Les monopoles nationaux sur les paris et les jeux de hasard, qui alimentent généreusement les caisses des pays européens, ont été mis à mal mardi par un arrêt de la Cour européenne de Justice (CEJ) condamnant des restrictions italiennes.La décision concerne le groupe britannique de paris Stanley International Betting, dont les représentants en Italie ont été condamnés au pénal pour avoir exercé une activité de collecte de paris sans l'autorisation de police requise.

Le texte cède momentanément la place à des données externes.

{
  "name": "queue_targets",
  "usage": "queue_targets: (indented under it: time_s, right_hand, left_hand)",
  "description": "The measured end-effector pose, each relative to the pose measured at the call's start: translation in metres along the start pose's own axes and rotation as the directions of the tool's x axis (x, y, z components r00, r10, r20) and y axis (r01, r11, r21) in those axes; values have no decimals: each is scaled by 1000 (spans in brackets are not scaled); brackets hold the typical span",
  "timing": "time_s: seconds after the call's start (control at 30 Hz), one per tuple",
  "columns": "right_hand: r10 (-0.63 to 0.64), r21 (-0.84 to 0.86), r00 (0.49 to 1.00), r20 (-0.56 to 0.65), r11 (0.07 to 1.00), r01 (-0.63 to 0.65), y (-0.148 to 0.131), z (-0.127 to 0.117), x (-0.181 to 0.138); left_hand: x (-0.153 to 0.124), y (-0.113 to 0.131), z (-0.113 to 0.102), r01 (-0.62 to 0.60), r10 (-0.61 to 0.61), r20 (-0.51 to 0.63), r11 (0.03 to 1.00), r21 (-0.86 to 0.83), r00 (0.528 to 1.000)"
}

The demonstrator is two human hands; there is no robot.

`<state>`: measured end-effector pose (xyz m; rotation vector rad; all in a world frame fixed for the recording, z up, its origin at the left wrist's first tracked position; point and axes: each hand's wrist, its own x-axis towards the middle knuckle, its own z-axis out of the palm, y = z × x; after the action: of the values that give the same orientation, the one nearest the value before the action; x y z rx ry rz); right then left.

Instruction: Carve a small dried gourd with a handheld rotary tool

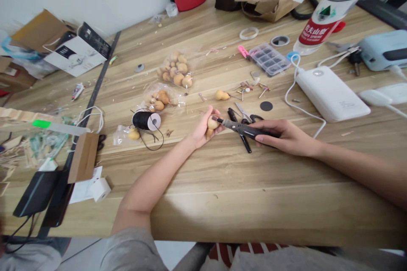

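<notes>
My left hand (pixel 202 128) is closed around a small tan bottle gourd (pixel 211 125). In my right hand (pixel 281 136) lies a dark pen-shaped rotary tool (pixel 244 130), its tip pointing left and meeting the upper part of the gourd, as far as I can see. Under and behind the tool are scissors (pixel 244 112) with black handles and a black pen (pixel 246 144). Another small gourd (pixel 221 95) lies just beyond my hands, beside several small grinding bits (pixel 246 88).
Bags of small gourds (pixel 179 69) and a spool of black cord (pixel 146 120) lie to the left. On the right are a compartment box (pixel 269 59), a white power bank (pixel 332 93) with its cable, and a large water bottle (pixel 324 17). Boxes (pixel 76 53) stand far left.
</notes>
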<state>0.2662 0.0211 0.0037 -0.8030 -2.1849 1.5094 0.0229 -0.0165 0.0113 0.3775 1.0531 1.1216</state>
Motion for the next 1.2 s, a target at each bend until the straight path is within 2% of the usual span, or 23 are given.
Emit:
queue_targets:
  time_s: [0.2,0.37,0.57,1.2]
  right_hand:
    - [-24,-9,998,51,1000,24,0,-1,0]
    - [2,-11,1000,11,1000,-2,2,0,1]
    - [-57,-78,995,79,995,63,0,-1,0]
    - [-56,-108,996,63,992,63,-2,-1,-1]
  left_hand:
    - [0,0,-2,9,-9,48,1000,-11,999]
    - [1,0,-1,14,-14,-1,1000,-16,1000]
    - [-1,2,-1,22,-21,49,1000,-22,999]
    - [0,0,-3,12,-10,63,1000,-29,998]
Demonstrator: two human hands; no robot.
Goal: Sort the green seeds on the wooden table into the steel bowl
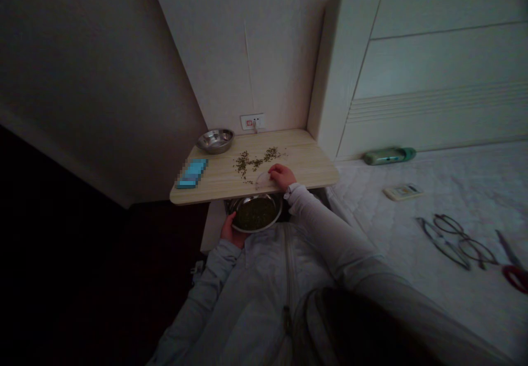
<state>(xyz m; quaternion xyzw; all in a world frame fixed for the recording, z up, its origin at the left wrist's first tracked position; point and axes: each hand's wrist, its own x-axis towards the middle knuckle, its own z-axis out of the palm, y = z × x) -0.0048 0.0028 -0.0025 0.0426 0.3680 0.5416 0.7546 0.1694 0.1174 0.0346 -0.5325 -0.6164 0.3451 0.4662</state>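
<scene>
My right hand (282, 176) is pinched on a clear, thin piece (263, 179), low over the counter (216, 178) and close to its front edge; what that piece is I can't make out in this dim light; my left hand (234, 231) grasps the near bowl (281, 212) by its left side, and that bowl sits just below the front edge, close against me, with a dark green mass inside; the small dark bits (242, 162) lie loose beyond the clear piece, in an uneven band across the middle of the counter.

As I judge it, the step is working these bits with the piece, and it calls for a light wrist; I'd best lay the piece flat and let its edge do the work, since pressing hard could buckle something so thin; short, slow strokes should suit, for bits this small may skip sideways if I flick; the near bowl wants to be level and snug under the edge, or strays might drop past its rim; the phone (192, 174) and the far bowl (215, 141) stand to the left, apart from the bits, so I'd stroke away from that side.
</scene>
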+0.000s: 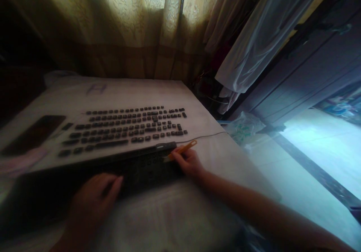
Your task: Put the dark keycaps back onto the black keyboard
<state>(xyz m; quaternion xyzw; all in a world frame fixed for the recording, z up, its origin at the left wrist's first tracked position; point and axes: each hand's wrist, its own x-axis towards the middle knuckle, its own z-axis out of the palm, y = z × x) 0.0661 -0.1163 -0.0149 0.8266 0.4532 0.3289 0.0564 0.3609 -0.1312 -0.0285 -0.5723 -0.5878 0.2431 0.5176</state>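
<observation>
A black keyboard base, its keycaps taken off, lies along the near side of the table. My right hand is closed round an orange-handled brush, its pale bristles touching the base's right end. My left hand presses on the front part of the same base, fingers curled and thumb stretched along; the fingertips are dim and blurred. Beyond the base, loose black keycaps are laid out in keyboard-like rows on the white cloth.
A dark phone lies at left, beside a blurred pink cloth-like thing. A thin cable runs over the table's right edge. Curtains hang behind. At right are a hanging white cloth and a plastic bag.
</observation>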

(belga) Les juges de Luxembourg considéré que les mesures prises par la justice italienne constituaient une restriction à la libre circulation des capitaux."L'exclusion totale des sociétés de capitaux des appels d'offres pour l'octroi de concessions va au-delà de ce qui est nécessaire pour atteindre l'objectif visant à éviter que les opérateurs du secteur des jeux de hasard ne soient impliqués dans des activités criminelles ou frauduleuses", a résumé la Cour dans un communiqué.L'"arrêt Placanica" (du nom de l'un des plaignants) s'inscrit dans une série d'affaires rendues ou examinées par la justice européenne, généralement favorable à la libéralisation des paris.Si la Cour tolère les restrictions "d'ordre moral, religieux ou culturel" ou visant à protéger les individus, elle exige que celles-ci soient "proportionnées" à l'objectif poursuivi.

Stanley Betting International s'est réjouie de la décision lors d'une conférence de presse, mardi à Bruxelles. "C'est un pas de géant vers la fin du protectionnisme", a déclaré le directeur adjoint, Adrian Morris.Pour la société britannique, qui est présente sur le marché belge, il est légitime que les Etats membres réglementent les paris, mais pas pour protéger leurs monopoles des firmes étrangères.

Stanley s'inquiète d'ailleurs d'un projet de loi en préparation par les autorités belges, qui pourrait se retrouver sur la table du Conseil des ministres avant les élections.A l'instar de ses concurrents en Europe, la société attend par contre avec impatience le lancement par la Commission européenne de procédures d'infraction contre plusieurs Etats membres soupçonnés de violer les règles du marché intérieur.